Multi-Tool urges that because Smathers was intoxicated, his condition must have affected his driving so as to cause or contribute to the accident, but we disagree. Although Smathers' blood alcohol level was very high, evidence of causation was still needed. In other words, Multi-Tool was required to point to evidence that, if Smathers' blood alcohol level had not exceeded the legal limit, the accident would not have occurred. However, there is nothing in the police report or the record that shows that an entirely sober person faced with an emergency situation of a stalled car backing into the middle of a dark road before him might not have met the same fate.
After conducting a full review of the record, we conclude that Multi-Tool's determination was arbitrary and capricious under the heightened standard. It is apparent to us that the administrator did not believe that it had to actually find a causal connection in the way we believe the plan in question requires. In so doing, its ruling was arbitrary and capricious. However, because the administrator misperceived its task, we will remand for it to consider in the first instance whether there is evidence from which it could reasonably conclude that Smathers' intoxication played a causative role in his injuries.
III.
For these reasons, we conclude that the District Court erred in granting summary judgment in favor of Multi-Tool, and its judgment will be REVERSED and the case REMANDED to the District Court to be remanded to the Administrator for further proceedings consistent with this opinion.
While I concur with the judgment, I write separately because I believe that under Confer v. Custom Engineering Co., 952 F.2d 41 (3d Cir. 1991), we must apply the standard of review in place at the time of the accident (which would be de novo) and not when the benefit plan in this case was amended to give the plan administrator discretionary authority to determine eligibility for benefits (thus, if applicable, calling for an arbitrary and capricious standard). In Confer we held that "the change [of an employee benefit plan] by means of a formal amendment could only operate prospectively." Id. at 43 (emphasis added). Because the amendment to the benefit plan here was after the accident (and indeed after Smathers' initial claims were filed, though before the plan administrator denied those claims), we should therefore review the plan administrator's denial of benefits de novo. Under § 9.1 of our Internal Operating Procedures, I believe that en banc consideration by the full Court is required before we can overrule Confer. Thus, on this issue I respectfully dissent.
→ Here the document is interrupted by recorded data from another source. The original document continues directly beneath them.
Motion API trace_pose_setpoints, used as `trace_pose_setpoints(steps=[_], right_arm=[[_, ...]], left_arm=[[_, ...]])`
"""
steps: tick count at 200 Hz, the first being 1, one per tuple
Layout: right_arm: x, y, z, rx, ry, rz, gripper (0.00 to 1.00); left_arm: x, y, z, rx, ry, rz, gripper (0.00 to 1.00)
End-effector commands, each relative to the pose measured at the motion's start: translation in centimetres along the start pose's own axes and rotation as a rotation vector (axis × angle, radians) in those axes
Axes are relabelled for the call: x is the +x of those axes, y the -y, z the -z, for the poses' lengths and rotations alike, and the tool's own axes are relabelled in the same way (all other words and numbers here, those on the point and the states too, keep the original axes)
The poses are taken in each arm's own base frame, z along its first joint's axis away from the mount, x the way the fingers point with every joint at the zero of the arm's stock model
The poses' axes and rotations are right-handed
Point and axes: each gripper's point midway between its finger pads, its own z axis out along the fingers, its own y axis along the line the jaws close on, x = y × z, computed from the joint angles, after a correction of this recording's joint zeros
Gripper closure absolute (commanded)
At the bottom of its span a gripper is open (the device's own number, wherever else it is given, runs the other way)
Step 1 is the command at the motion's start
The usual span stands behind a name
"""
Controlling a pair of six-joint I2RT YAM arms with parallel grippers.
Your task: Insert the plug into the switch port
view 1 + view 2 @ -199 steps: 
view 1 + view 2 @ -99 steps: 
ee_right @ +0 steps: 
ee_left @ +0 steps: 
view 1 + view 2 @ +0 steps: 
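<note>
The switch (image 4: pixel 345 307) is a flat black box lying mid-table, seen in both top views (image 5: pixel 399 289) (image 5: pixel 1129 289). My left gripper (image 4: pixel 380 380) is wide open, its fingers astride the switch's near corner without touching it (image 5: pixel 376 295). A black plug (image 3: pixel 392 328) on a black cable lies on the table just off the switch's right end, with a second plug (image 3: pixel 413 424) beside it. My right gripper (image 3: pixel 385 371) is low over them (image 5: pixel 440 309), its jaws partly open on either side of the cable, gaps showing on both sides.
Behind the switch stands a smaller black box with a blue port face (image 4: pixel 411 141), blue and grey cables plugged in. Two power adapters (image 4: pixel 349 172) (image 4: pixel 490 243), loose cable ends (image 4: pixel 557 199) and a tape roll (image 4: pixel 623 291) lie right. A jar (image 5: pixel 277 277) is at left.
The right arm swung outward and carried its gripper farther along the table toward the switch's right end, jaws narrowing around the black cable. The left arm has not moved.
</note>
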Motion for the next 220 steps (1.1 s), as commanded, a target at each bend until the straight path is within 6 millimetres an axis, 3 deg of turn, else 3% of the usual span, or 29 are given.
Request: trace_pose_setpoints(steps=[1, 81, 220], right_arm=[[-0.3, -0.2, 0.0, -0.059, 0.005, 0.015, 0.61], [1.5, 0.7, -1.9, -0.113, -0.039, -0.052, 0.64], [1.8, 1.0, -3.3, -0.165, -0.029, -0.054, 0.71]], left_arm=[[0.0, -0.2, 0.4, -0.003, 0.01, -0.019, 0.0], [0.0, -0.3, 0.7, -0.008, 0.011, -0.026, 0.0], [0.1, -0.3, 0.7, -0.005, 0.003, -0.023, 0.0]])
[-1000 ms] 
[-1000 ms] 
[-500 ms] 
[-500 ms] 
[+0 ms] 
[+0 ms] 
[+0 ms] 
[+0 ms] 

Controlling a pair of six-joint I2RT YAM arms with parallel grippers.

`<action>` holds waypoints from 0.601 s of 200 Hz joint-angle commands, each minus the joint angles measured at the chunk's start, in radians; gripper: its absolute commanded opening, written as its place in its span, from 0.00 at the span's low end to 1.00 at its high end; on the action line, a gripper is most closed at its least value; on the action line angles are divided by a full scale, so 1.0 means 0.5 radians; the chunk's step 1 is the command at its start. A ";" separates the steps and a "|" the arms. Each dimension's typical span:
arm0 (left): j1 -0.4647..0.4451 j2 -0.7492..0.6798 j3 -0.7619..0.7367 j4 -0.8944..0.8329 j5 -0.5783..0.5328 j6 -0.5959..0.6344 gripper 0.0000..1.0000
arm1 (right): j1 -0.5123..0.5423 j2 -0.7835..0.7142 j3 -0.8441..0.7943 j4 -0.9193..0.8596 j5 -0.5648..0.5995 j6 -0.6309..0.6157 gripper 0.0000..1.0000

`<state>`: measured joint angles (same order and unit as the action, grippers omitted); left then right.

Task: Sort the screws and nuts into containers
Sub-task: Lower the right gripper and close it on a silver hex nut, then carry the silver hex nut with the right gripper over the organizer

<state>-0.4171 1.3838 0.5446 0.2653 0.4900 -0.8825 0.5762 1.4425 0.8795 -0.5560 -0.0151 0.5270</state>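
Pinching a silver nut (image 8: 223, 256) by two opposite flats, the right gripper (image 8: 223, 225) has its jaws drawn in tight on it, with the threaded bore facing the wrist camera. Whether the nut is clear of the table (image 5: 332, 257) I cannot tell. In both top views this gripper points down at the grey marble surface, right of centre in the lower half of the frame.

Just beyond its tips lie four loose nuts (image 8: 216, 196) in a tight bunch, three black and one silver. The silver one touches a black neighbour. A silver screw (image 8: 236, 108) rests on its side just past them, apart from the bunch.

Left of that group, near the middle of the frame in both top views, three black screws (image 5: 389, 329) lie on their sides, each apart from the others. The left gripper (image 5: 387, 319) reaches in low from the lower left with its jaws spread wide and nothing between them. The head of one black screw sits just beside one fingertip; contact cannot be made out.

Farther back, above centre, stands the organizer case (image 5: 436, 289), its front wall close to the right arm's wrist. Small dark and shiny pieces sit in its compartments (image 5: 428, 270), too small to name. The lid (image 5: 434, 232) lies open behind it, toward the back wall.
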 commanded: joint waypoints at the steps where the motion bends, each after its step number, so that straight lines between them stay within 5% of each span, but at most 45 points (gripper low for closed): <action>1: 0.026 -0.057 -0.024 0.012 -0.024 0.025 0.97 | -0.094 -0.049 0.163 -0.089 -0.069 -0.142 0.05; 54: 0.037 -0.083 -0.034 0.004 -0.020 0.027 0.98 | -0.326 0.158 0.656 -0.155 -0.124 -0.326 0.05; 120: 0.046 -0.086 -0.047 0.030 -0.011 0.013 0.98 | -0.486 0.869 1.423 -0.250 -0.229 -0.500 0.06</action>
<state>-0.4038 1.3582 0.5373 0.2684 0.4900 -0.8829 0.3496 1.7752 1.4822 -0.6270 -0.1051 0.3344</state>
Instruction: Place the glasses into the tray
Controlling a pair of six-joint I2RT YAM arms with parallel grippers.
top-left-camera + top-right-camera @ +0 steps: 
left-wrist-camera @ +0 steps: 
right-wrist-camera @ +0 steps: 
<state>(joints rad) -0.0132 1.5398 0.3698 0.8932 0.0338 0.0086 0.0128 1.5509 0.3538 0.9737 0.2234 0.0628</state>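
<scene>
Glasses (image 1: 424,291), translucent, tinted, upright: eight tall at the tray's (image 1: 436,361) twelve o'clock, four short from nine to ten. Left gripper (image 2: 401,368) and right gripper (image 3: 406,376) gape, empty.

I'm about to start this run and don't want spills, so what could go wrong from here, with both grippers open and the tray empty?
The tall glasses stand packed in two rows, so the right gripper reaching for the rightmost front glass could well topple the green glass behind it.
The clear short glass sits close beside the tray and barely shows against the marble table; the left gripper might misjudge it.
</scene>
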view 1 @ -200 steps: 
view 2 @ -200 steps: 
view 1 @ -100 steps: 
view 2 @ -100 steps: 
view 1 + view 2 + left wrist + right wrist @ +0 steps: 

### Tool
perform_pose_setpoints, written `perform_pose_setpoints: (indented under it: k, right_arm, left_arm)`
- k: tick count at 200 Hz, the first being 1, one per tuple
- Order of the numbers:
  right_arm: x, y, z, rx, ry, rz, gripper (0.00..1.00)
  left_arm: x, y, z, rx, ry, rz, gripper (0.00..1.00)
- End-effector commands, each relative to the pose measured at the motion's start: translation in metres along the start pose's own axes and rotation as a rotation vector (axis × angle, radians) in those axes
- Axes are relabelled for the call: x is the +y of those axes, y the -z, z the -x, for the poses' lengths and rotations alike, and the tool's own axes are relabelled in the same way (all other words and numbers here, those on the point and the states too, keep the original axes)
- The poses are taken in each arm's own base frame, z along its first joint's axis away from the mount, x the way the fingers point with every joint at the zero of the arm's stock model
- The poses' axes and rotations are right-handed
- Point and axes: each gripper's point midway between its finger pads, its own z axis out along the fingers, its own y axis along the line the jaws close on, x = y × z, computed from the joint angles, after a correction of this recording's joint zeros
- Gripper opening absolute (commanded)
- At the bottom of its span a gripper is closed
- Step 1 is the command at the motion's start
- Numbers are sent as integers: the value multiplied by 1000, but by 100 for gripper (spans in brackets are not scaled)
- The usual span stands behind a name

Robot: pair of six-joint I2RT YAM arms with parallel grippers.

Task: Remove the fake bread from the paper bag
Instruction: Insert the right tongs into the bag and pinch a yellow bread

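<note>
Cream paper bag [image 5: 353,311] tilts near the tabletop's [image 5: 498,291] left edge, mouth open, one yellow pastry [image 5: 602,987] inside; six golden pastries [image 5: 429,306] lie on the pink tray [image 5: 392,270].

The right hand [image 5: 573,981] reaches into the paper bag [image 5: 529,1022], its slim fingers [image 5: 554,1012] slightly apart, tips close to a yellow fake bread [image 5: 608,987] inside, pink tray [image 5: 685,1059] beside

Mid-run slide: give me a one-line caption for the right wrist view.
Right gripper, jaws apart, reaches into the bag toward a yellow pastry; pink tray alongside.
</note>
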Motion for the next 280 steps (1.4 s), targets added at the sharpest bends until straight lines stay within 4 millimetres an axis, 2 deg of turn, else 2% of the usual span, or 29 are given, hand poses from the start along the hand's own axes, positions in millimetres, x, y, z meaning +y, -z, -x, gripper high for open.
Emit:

I recognize that Confer represents a minority position. Most circuit courts hold that an ERISA cause of action accrues when benefits are denied, not at the time of the accident. Grosz-Salomon v. Paul Revere Life Ins. Co., 237 F.3d 1154, 1160 (9th Cir. 2001); Mason v. Aetna Life Ins. Co., 901 F.2d 662, 664 (8th Cir. 1990); Miles v. N.Y. State Teamsters Conference Pension and Ret. Fund Employee Pension Benefit Plan, 698 F.2d 593, 595 (2d Cir. 1983); Paris v. Profit Sharing Plan for Employees of Howard B. Wolf, Inc., 637 F.2d 357, 358 (5th Cir. 1981); Reiherzer v. Shannon, 581 F.2d 1266, 1272 (7th Cir. 1978).